_Supplied information_.

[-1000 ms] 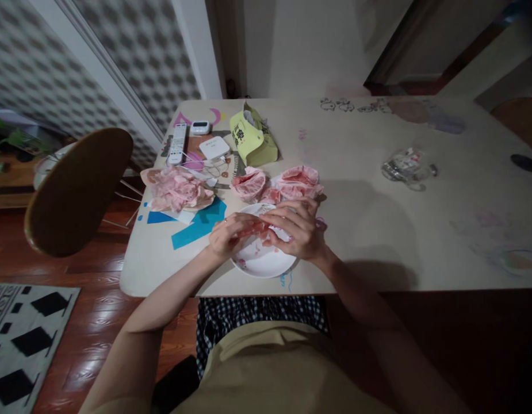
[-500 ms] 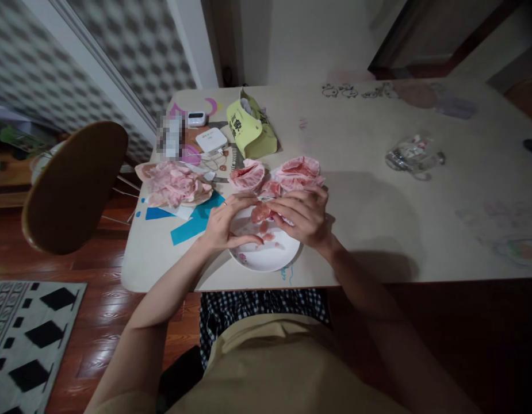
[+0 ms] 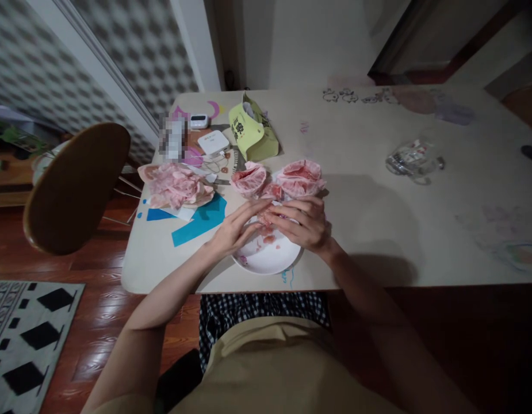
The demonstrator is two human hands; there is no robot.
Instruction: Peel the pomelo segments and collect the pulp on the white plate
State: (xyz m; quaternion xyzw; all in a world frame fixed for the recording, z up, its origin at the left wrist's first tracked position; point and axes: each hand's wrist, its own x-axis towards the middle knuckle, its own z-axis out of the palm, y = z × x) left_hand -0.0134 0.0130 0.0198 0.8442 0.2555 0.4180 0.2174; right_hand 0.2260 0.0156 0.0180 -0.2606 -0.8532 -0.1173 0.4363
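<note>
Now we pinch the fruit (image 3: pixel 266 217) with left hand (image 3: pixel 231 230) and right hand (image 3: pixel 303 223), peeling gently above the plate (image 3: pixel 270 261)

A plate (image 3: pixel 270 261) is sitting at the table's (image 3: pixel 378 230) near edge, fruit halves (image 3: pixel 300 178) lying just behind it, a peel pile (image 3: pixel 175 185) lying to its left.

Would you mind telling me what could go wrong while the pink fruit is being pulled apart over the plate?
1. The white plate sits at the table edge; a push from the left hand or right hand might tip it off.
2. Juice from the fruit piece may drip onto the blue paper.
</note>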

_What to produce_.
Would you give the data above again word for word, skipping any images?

_Exercise answer_.
[-1000 ms] 
[-500 ms] 
[+0 ms] 
The demonstrator is two human hands; there is no robot.
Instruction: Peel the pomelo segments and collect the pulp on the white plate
State: (xyz m; quaternion xyzw; all in a world frame fixed for the recording, z up, its origin at the left wrist's first tracked position; point and axes: each hand's wrist, its own x-axis towards the middle knuckle, its own z-axis out of the palm, y = z × x) left_hand -0.0134 0.0130 0.0198 0.8442 0.2555 0.4180 0.2174; right_hand 0.2260 0.0156 0.0180 -0.2606 -0.8532 -0.1173 0.4363
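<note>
Now we pinch the fruit (image 3: pixel 266 217) with left hand (image 3: pixel 231 230) and right hand (image 3: pixel 303 223), peeling gently above the plate (image 3: pixel 270 261)

A plate (image 3: pixel 270 261) is sitting at the table's (image 3: pixel 378 230) near edge, fruit halves (image 3: pixel 300 178) lying just behind it, a peel pile (image 3: pixel 175 185) lying to its left.

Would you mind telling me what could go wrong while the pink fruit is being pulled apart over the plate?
1. The white plate sits at the table edge; a push from the left hand or right hand might tip it off.
2. Juice from the fruit piece may drip onto the blue paper.
</note>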

There is nothing further to this exercise.